The complete listing that follows is to be set down again, exactly as it appears.

== Segment start ==

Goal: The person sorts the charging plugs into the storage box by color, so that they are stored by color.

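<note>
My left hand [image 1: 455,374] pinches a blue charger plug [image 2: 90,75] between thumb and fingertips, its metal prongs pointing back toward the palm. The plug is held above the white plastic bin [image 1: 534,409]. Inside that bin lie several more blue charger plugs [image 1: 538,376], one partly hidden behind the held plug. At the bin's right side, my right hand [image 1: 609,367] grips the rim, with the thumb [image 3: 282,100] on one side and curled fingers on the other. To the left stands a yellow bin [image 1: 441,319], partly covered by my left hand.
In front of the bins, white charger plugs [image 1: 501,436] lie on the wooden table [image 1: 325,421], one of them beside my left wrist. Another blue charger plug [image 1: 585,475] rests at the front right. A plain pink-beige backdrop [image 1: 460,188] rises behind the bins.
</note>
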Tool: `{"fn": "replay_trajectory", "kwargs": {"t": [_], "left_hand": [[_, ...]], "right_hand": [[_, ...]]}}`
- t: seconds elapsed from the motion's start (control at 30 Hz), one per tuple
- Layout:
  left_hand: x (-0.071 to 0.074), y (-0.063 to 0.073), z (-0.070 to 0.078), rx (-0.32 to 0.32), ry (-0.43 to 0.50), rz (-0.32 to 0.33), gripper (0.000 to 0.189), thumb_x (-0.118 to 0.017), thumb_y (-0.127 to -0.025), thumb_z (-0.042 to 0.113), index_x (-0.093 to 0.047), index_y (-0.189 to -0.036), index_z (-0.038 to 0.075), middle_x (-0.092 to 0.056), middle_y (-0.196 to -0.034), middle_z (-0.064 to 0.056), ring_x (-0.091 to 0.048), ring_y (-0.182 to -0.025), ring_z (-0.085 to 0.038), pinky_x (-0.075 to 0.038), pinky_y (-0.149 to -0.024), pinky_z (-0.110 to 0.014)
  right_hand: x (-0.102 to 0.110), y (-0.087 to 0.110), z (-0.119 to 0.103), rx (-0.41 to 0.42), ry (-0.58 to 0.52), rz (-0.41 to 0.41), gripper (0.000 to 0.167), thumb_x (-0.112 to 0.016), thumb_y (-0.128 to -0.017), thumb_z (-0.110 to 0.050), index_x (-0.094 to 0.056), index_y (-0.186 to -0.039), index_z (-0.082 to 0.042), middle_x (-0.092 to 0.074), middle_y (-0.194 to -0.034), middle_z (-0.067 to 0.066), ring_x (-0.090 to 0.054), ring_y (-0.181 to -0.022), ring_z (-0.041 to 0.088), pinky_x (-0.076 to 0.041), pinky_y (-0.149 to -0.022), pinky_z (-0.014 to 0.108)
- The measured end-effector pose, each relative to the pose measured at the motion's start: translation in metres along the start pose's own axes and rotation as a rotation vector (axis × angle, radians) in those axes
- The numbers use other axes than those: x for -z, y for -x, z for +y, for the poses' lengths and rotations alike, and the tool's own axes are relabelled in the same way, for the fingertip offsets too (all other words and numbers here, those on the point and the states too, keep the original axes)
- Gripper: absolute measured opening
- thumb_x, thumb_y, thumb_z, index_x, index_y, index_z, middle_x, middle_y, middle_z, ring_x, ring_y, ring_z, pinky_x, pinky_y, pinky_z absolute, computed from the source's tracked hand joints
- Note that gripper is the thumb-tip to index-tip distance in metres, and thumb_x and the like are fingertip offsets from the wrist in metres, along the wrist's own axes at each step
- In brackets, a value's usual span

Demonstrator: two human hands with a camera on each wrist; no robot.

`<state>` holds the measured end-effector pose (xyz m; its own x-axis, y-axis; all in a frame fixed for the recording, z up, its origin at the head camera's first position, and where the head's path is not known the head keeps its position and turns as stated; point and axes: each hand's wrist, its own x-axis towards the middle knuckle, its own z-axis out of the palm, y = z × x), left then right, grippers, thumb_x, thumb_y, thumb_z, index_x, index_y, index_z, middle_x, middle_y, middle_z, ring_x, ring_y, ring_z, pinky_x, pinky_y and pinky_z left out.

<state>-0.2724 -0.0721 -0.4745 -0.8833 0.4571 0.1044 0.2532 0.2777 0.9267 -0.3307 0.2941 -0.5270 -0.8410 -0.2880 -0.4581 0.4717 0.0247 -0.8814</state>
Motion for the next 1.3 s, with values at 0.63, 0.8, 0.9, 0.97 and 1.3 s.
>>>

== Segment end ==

Reply.
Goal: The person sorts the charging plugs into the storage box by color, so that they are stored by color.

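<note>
My left hand [image 1: 455,374] pinches a blue charger plug [image 2: 90,75] between thumb and fingertips, its metal prongs pointing back toward the palm. The plug is held above the white plastic bin [image 1: 534,409]. Inside that bin lie several more blue charger plugs [image 1: 538,376], one partly hidden behind the held plug. At the bin's right side, my right hand [image 1: 609,367] grips the rim, with the thumb [image 3: 282,100] on one side and curled fingers on the other. To the left stands a yellow bin [image 1: 441,319], partly covered by my left hand.
In front of the bins, white charger plugs [image 1: 501,436] lie on the wooden table [image 1: 325,421], one of them beside my left wrist. Another blue charger plug [image 1: 585,475] rests at the front right. A plain pink-beige backdrop [image 1: 460,188] rises behind the bins.
</note>
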Tool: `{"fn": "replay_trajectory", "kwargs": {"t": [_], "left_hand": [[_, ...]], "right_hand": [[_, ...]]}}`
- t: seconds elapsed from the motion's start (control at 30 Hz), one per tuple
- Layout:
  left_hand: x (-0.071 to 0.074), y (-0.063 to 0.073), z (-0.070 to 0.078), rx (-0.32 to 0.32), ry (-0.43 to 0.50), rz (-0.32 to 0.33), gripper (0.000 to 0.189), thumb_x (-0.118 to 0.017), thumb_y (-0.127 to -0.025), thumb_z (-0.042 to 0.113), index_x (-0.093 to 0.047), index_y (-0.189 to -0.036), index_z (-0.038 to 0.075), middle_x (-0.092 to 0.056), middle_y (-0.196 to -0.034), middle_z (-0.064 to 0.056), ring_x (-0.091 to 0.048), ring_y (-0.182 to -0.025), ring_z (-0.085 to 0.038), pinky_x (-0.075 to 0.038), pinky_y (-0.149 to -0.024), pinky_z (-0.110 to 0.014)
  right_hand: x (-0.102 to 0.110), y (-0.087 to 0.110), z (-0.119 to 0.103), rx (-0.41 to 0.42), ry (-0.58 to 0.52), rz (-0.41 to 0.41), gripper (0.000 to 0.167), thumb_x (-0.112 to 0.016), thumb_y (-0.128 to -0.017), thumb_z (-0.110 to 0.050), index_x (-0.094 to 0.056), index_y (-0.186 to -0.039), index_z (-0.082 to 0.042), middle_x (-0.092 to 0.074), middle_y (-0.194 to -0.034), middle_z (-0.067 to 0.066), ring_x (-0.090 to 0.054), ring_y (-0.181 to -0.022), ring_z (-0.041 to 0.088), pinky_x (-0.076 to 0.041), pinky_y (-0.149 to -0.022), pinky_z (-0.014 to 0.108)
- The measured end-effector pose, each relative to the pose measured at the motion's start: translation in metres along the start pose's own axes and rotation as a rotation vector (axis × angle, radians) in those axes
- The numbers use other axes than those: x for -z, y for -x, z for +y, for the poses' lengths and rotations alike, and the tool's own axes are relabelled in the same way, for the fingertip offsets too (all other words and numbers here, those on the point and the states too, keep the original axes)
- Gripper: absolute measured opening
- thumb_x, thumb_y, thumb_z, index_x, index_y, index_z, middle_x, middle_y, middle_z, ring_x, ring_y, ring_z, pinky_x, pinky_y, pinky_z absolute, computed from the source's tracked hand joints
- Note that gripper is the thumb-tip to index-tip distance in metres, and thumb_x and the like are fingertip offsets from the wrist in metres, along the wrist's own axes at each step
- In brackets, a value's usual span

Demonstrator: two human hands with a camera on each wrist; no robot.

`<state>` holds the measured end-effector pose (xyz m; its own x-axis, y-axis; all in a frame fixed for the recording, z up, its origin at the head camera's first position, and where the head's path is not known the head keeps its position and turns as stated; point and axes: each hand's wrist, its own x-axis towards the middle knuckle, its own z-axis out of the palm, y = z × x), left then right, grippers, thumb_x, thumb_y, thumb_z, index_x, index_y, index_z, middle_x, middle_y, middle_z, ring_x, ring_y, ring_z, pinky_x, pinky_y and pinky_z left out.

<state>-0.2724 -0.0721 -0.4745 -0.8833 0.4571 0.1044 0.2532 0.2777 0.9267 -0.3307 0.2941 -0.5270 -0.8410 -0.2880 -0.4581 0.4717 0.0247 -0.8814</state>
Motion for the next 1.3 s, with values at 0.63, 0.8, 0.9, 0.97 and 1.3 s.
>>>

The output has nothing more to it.